3. Convey Emotion With Fun Gifs
Remember, your remote team will need to rely on a lot of non-verbal forms of communication, like email and chat. Unfortunately, some messages can seem aggressive, even if unintentionally.
Avoid miscommunicating emotions by using fun gifs along with your messages. If someone does a good job, praise them with a thumbs up gif. A gif might do a better job of conveying emotions than a bland email can.
Try rereading your messages before you send them, too. How does it sound aloud?
4. Take Time for One-on-Ones
While it’s important to learn how to manage remote employees as a team, you also need to remember they’re all individuals. Take the time to schedule one-on-ones with each member of your team.
Don’t wait for your employees to come to you. Instead, dedicate at least 30 minutes each week to one member of your team. Let them know you’re prepared to discuss anything that’s on your minds.
There are some situations your team members won’t want to discuss with the team. Letting your employees know they can speak with you privately is important, especially while you’re working remotely. Otherwise, problems might start to build and fester without you realizing it.
Take the time to create a list of questions to ask during your one-on-ones, too. Ask your employees how you can better support them individually. You might realize something’s missing in your remote work model that you didn’t realize before.
You can use these tips to establish the best remote development team for your business.
5. Avoid Canceling Talks
Once you start scheduling one-on-ones, don’t cancel them.

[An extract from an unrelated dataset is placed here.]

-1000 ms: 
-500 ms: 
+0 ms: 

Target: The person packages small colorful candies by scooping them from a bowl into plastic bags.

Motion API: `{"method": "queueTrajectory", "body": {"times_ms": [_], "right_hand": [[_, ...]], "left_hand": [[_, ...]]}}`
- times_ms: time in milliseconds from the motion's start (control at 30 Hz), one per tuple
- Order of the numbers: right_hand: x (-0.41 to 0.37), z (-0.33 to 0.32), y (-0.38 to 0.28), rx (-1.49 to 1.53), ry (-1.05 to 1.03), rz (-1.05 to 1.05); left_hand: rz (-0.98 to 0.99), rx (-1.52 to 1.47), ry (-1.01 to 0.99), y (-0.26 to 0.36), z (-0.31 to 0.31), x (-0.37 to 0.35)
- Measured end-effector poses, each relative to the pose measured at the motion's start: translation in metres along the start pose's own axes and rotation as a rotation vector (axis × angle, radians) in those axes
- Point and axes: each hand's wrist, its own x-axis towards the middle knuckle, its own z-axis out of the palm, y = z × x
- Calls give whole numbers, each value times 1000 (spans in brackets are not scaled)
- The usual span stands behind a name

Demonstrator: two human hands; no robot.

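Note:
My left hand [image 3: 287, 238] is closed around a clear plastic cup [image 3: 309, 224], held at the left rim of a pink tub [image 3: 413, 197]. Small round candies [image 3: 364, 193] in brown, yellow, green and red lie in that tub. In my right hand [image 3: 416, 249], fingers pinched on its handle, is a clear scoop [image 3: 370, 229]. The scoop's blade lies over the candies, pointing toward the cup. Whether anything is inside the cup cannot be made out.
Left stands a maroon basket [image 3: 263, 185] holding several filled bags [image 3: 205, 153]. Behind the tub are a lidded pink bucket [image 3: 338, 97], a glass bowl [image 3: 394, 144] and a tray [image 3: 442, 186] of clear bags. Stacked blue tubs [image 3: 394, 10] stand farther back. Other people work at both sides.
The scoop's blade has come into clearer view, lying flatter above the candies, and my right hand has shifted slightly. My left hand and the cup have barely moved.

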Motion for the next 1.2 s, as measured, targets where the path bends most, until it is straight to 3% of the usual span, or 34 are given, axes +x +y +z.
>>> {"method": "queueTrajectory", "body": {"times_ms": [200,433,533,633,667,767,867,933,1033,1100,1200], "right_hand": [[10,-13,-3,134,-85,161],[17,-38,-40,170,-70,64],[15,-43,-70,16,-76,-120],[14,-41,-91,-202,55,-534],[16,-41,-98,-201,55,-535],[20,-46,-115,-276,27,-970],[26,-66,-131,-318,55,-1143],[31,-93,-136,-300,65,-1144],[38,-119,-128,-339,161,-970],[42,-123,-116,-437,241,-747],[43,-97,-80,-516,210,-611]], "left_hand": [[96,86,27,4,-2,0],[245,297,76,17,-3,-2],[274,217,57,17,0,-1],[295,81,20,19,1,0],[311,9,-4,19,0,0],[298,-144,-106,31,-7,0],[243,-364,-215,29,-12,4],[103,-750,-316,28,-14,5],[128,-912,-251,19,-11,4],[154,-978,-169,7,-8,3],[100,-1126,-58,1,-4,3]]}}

Remember, your remote team members are probably missing out on a lot of office updates. Don’t assume they know what’s going on in the background. Instead, take the time to make brief announcements and regular updates.
That way, they know why you have to reschedule your one-on-ones.
While it’s okay to reschedule, don’t cancel. Otherwise, you might unintentionally make it seem like you don’t value those discussions.
6. Understand Everyone’s Schedules
When managing remote employees, take the time to recognize that not everyone is working in the same time zone. Sometimes, matching everyone’s schedules can become a challenge. You might have one employee who has to join a call during an awkward early or late hour.
Try to schedule your calls at a time that works for everyone. If that isn’t possible, remind yourself that one of your team members is making a sacrifice. Empathize with that employee and remain grateful for the sacrifice they’re making.
7. Consider Everyone’s Goals
Remember, every member of your remote team is an individual person. They all have their own goals and career paths. If you’ve hired them on as an employee, make sure to treat them like an employee.
Viewing your remote team as contractors can stall their goals and career path. Instead, give your team members, remote or not, an opportunity to grow.
Treating your team members as individuals will help your business grow, too.
If it’s been a while, ask about your employee’s career goals during a one-on-one meeting.
8. Send Some Swag
Want to show your appreciation for your remote team’s hard work? Consider sending them some fun swag!
A little swag can remind your remote team members that they are in fact part of the team. You can also send swag to their family members. Have your remote team members send photos of everyone wearing their swag to unite your team.
Managing Without Micromanaging: 8 Essential Tips for Managing Remote Employees
Ready to start managing remote employees? With these eight tips, you can bring your team together without micromanaging. By learning how to manage your employees, you can create a happy, productive team ready to boost your business.